YOUR TASK — Only the lines below between the ones containing "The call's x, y" and "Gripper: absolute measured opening", inclusive, are to be reproduced, each exactly as it stands.

◆ ◆ ◆ ◆ ◆

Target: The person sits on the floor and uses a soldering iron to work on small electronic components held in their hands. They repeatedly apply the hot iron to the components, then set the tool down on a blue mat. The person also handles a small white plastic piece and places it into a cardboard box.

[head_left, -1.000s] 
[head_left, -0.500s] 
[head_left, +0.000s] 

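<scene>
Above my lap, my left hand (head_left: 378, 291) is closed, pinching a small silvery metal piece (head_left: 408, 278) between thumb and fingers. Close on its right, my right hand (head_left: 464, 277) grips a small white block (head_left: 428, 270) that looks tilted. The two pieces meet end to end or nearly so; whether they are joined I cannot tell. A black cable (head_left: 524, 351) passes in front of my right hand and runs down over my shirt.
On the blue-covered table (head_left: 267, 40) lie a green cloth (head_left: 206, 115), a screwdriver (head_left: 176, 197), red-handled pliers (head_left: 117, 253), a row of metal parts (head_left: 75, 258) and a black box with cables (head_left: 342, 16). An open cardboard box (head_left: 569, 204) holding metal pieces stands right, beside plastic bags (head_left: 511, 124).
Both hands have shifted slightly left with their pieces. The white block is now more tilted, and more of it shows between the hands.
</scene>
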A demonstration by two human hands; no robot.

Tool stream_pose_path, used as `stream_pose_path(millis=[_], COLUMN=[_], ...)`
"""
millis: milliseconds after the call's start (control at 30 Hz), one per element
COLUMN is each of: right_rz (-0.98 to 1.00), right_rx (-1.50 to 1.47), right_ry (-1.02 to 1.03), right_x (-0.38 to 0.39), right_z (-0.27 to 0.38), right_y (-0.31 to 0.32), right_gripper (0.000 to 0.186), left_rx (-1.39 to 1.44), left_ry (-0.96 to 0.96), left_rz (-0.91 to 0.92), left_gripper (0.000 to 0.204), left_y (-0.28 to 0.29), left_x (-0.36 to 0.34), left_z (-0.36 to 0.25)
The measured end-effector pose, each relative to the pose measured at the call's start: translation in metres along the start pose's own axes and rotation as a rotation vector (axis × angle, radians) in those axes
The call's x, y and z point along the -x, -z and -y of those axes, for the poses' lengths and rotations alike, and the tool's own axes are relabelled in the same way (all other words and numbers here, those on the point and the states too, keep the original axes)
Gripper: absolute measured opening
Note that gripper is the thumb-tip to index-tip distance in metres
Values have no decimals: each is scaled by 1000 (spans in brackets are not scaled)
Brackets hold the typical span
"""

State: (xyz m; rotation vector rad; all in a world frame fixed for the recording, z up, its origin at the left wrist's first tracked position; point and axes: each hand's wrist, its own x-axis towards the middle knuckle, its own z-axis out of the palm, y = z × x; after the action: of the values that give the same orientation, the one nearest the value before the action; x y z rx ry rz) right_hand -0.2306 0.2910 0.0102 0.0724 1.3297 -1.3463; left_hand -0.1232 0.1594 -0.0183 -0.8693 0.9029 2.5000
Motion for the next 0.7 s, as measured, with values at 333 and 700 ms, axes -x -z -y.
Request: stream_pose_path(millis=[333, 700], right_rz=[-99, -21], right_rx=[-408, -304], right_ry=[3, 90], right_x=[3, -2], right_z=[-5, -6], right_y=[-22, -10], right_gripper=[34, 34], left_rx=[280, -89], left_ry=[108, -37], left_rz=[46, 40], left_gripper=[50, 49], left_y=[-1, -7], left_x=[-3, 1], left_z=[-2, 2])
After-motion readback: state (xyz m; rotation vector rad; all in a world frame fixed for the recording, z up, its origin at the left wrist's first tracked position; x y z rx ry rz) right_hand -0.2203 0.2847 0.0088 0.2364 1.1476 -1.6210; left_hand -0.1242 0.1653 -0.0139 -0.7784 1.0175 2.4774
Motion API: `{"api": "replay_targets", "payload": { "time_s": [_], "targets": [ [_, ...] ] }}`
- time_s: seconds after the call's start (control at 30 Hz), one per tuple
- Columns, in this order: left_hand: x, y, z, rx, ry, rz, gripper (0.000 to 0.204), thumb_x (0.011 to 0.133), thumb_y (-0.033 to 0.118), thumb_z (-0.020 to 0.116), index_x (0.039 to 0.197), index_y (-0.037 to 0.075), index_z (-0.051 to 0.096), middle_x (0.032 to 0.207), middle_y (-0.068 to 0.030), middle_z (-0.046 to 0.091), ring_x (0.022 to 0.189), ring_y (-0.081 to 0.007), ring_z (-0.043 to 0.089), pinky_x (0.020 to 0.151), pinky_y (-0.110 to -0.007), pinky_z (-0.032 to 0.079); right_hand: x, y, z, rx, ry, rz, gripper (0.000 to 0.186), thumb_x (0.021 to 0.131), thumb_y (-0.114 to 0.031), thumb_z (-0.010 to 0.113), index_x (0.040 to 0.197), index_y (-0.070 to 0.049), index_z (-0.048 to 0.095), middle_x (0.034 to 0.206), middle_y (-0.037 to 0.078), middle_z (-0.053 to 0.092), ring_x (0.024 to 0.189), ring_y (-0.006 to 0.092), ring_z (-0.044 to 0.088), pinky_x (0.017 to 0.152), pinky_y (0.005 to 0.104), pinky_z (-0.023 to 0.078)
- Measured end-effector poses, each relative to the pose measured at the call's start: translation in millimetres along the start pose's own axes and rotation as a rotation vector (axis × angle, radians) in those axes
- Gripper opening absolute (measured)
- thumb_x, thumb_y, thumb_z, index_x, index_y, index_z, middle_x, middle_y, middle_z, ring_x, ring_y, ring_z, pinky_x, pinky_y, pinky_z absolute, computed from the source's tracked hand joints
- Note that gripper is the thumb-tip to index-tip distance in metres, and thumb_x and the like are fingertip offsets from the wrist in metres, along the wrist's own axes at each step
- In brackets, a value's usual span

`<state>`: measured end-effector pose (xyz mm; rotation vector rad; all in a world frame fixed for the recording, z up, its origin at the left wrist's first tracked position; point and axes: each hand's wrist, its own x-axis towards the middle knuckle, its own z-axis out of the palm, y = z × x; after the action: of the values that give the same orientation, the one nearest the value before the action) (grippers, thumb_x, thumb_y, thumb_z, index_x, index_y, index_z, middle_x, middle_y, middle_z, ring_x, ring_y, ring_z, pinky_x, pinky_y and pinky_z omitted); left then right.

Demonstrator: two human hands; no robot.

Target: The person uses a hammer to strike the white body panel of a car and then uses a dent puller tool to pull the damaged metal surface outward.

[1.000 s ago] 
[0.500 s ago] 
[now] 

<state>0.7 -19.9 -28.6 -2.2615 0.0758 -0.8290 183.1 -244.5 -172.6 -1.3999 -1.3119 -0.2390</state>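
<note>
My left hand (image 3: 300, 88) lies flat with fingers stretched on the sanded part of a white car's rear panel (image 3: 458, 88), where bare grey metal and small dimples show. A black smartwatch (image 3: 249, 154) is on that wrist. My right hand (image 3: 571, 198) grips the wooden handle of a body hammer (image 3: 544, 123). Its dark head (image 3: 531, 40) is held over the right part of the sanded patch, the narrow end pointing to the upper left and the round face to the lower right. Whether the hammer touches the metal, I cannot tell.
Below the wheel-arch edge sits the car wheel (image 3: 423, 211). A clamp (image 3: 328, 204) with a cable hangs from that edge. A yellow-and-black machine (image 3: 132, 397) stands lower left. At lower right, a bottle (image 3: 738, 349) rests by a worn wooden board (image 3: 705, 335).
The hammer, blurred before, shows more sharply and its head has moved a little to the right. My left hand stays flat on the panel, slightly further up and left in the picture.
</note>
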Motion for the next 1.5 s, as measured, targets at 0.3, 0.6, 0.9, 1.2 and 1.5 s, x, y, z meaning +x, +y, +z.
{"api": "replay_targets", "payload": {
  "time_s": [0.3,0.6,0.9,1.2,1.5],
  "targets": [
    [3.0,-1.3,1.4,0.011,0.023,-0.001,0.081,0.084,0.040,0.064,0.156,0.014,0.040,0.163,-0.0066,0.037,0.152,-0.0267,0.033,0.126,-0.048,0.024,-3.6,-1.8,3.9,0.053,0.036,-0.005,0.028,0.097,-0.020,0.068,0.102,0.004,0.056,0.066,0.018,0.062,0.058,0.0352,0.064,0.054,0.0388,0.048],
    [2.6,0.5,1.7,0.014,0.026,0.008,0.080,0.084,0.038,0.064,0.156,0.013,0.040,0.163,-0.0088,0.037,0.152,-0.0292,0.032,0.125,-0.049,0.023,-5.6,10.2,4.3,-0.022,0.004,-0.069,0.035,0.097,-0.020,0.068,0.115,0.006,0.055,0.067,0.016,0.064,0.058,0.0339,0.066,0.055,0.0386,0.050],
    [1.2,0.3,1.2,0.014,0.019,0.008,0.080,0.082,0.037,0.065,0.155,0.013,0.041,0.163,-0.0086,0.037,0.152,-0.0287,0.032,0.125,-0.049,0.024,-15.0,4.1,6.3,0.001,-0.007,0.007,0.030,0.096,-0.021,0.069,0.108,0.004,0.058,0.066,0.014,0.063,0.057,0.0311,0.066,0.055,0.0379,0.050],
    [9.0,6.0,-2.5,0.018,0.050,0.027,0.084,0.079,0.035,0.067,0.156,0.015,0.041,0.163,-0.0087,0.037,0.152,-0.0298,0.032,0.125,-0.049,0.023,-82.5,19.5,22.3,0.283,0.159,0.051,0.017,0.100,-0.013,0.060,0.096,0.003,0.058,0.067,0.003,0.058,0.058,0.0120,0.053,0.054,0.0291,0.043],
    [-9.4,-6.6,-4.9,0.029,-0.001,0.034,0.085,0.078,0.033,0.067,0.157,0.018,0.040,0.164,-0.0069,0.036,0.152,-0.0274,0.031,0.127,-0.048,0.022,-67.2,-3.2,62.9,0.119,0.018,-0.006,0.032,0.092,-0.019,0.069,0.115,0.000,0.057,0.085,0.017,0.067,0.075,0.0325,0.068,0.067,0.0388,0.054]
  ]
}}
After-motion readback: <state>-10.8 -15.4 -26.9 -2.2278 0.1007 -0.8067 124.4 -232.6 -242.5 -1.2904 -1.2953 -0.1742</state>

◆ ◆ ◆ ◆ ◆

EXERCISE ANSWER —
The call's x, y and z point along the -x, -z and -y of those axes, for the poses' lengths and rotations alike, and the tool's own axes are relabelled in the same way (all other words and numbers here, those on the point and the states too, keep the original axes)
Gripper: absolute measured opening

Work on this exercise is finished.